Il existe en Italie très peu de cas de gratuité totale. J'ai principalement trouvé le cas du Trentin Haut-Adige, qui bénéficie d'un statut d'autonomie. C'est l'une des régions les plus riches d'Italie et elle a décidé de mettre en place, à compter de février 2019, la gratuité pour les personnes de plus de 70 ans qui résident dans le Trentin. Ce dispositif devrait coûter cher avec le vieillissement progressif de la population.
Il existe également des accords entre régions et universités pour mettre en place la gratuité des transports pour les étudiants, par exemple ceux entre l'université de Molise et la région du même nom lors de l'année universitaire 2018-2019. Il semblerait toutefois que l'expérience ne soit pas renouvelée en 2019-2020.
La ville de Catane, en Sicile, qui est une région autonome, a décidé de mettre en place la gratuité totale pour tous les étudiants de l'université, à savoir les bus, hormis les lignes pour l'aéroport et la ligne de train qui fait le tour.
Concernant la Lombardie, qui est la région la plus riche de l'Italie, les transports en commun sont gratuits sur toute la région pour les enfants jusqu'à 14 ans s'ils voyagent avec un adulte. Cela incite les familles à se déplacer.
Dans le Piémont, à Bardonèche, petite ville de montagne très touristique, il existe 5 navettes gratuites qui sont payées par la ville. La fréquence est toutefois faible.
S'agissant de la gratuité partielle, à Milan, et d'ailleurs comme dans la plupart des régions, il existe un tarif réduit pour les étudiants de moins de 26 ans (le prix de l'abonnement mensuel est de 22 euros). Par ailleurs, la Milano card, qui permet des voyages illimités sur 24, 48 ou 72 heures, coûte très peu cher. Elle comprend également un tour gratuit avec un chauffeur privé, un transport gratuit de l'aéroport de Linate et des billets à prix réduits pour les autres aéroports.
Dans le Piémont, les maires nouvellement élus sont à l'origine d'une petite révolution. Des mesures ont été prises pour aider les personnes les plus en difficulté à prendre davantage les transports en commun. À Turin, le prix de l'abonnement mensuel dépend de l'ISEE, qui mesure le niveau de revenu (il existe quatre tranches). Les prix sont plus élevés pour les jeunes de moins de 26 ans résidant à Turin, parce que leur abonnement leur donne accès à l'ensemble du réseau urbain et suburbain. Les chômeurs résidant à Turin et inscrits sur les listes du bureau de l'emploi de la ville payent 3 euros pour le contrat, puis 18 euros par semestre. En outre, les mutilés et invalides du travail payent 2 euros d'abonnement mensuel.

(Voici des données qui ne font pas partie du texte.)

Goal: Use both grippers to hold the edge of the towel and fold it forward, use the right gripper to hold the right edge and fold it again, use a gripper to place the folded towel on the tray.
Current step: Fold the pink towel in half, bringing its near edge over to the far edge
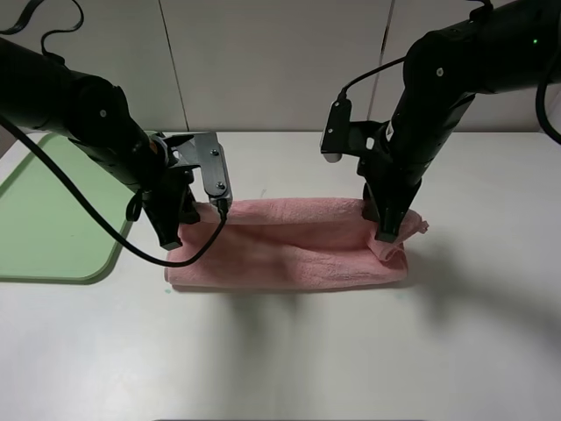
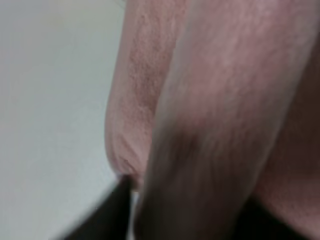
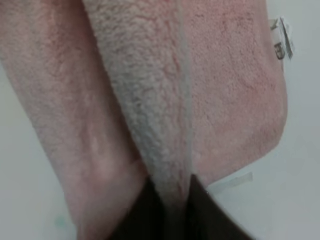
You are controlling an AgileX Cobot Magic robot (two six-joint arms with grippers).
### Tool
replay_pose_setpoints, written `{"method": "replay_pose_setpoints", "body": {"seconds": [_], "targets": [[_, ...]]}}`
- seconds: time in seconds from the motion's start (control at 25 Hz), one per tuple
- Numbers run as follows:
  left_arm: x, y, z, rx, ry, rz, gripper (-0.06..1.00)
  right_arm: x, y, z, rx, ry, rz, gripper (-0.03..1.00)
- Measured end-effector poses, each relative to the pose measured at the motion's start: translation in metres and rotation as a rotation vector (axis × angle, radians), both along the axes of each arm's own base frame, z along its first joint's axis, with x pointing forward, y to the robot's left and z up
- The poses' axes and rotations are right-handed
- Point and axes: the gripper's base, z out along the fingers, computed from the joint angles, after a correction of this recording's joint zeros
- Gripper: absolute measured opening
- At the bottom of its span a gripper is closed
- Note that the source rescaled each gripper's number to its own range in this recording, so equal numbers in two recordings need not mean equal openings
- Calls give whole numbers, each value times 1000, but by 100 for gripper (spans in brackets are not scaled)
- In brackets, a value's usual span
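Observation:
A pink towel [image 1: 289,246] lies on the white table, partly folded into a long band. My left gripper [image 1: 169,239] is shut on the towel's left end, low over the table. My right gripper [image 1: 387,233] is shut on the towel's right end, which stands up in a ridge. In the right wrist view a fold of towel [image 3: 150,75] is pinched between my two dark fingers [image 3: 205,205]. The left wrist view is blurred; the towel [image 2: 225,75] fills it and a dark finger [image 2: 112,212] shows at its edge.
A light green tray [image 1: 44,219] lies on the table at the far left, close behind the left arm. A white care label [image 3: 280,42] sticks out at a towel corner. The white table [image 1: 289,351] extends in front of the towel.

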Motion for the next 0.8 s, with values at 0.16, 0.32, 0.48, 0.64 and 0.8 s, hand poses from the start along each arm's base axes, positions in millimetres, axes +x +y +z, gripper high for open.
{"method": "replay_pose_setpoints", "body": {"seconds": [0.16,0.32,0.48,0.64,0.8], "targets": [[3,1,1,-30,-23,46,88,5,-2,1,21,-48,-140,91],[4,0,1,-41,-34,56,98,9,-6,2,-6,-90,-185,99],[5,0,1,-44,-40,56,99,9,-5,3,-3,-97,-189,100],[6,-1,1,-51,-50,58,100,10,-5,3,1,-101,-188,100],[6,-1,1,-51,-51,58,100,10,-5,3,2,-102,-188,100]]}}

Au total, la gratuité n'existe pas en Italie, sauf dans de très rares cas et hormis pour les forces armées et la police, les personnes sans emploi dans les villes et les étudiants dans certaines villes. Ainsi, aux termes d'un accord entre la région et l'école polytechnique de Turin, l'abonnement des étudiants et des chercheurs est gratuit.
Enfin, Milan a décidé d'augmenter les tickets de transport à l'unité à 2 euros afin d'améliorer le service. Même si la gratuité partielle se développe, le prix du ticket augmente, afin de chercher à favoriser l'abonnement.